I enjoyed the procedural side of Alcatraz. As homicide detective Rebecca Madsen, star Sarah Jones had a nice everygal-heroine charisma — a charisma first spotted in her pregnant-badass guest-starring role on one of the best “procedural” episodes of Justified‘s second season. But the show’s overarching story struck me as dangerously close to the dangerously undefined omniscient conspiracies that often derail sci-fi shows. Warden Edwin James glowered like a Bond villain, inmates reappeared each week performing tasks that should’ve seemed mysterious but actually seemed random, and the occasionally outré flourishes (Civil War gold! Silver in the blood!) just seemed silly.
Tonight’s season finale was an opportunity to answer core questions and prove that the show’s creators had a sense of where they were going. And, unfortunately (SPOILERS FROM HERE) the episode mostly avoided answering any of the big questions. My colleague Joseph Brannigan Lynch posted his full recap of the finale, but for now, we have to talk about the fact that the one big reveal of the episode: the opening of the Scary Door. It was a resounding anti-climax. The revelation that the 63s were appearing all across America wasn’t particularly revelatory. (If anything, it felt like the episode of FlashForward where the big time chart established that the world would end in 2016 — an aspirational road-map moment for a show that could barely sustain its central premise for a single episode.) The fact that Matt Craven’s mysterious scientist guy was lurking behind the door, ageless since the ’60s, wasn’t particularly exciting. Now, I love Matt Craven. I love that, between Raines, Boomtown, The Pacific, and Justified, he’s become Graham Yost’s onscreen alter ego*. But introducing another mysterious character with glasses doesn’t count as a revelation.
The biggest surprise of the night was the death of Detective Madsen, although the sci-fi elements of Alcatraz have been so vaguely established that it’s hard to believe she would stay dead in a theoretical second season. There’s the rub: Alcatraz hasn’t done well in the ratings, and it’s unclear if the show will return to Fox’s line-up. If it’s gone, then tonight’s finale is the last chance we’ll get to learn just what the heck Alcatraz was about. To me, the show feels like a missed opportunity: a catchy concept, a good cast, an impressive creative team, but no follow-through.

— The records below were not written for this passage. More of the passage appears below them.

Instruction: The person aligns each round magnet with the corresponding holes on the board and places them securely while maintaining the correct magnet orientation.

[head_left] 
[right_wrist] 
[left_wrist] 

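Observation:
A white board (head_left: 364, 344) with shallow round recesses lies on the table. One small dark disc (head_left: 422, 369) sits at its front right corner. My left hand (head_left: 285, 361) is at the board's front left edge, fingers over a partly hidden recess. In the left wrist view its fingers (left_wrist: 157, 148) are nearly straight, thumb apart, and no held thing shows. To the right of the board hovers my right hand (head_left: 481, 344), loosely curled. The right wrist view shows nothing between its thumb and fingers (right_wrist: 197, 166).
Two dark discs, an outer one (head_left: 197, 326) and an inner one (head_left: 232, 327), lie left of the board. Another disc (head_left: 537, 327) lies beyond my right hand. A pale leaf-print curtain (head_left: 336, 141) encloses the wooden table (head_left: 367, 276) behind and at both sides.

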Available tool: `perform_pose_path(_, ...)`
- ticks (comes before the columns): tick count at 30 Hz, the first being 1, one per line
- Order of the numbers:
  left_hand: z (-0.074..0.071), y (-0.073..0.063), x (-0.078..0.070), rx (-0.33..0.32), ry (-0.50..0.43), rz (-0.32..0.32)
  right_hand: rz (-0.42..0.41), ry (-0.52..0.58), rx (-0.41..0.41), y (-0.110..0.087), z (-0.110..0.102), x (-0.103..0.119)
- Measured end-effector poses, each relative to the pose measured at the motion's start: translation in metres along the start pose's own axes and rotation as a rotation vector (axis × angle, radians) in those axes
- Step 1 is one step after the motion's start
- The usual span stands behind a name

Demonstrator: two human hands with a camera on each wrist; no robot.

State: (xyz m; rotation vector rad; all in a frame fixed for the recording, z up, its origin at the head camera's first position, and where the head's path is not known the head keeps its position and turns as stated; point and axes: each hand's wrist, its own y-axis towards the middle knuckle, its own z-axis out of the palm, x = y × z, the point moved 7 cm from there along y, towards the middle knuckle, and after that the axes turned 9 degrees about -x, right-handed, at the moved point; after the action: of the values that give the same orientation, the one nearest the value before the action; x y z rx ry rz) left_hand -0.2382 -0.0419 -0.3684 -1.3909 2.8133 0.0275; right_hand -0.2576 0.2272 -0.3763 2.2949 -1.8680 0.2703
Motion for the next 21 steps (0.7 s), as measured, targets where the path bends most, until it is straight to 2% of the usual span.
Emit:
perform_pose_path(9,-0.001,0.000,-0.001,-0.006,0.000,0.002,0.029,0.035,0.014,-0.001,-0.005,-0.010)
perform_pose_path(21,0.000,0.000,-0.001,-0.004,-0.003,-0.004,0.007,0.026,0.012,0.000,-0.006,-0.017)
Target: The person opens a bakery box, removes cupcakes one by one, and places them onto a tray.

What did you think, fellow viewers?
*Matt Craven guest starred on two episodes of Yost’s forgotten, incredible TV series Boomtown. He played Michael Hirsch, a doctor who was also a lawyer, which I realize sounds like a TV show that will air on TNT in about two minutes, but something about the character — and Craven’s snappy, unfussy manner — was memorable. I’ve spent the last ten years comparing every throwaway guest-star character on a procedural show to Matt Craven. Coincidentally, I just learned Matt Craven’s name while writing this piece — for the last ten years, I’ve been referring to him mentally as That Dude Graham Yost Apparently Loves.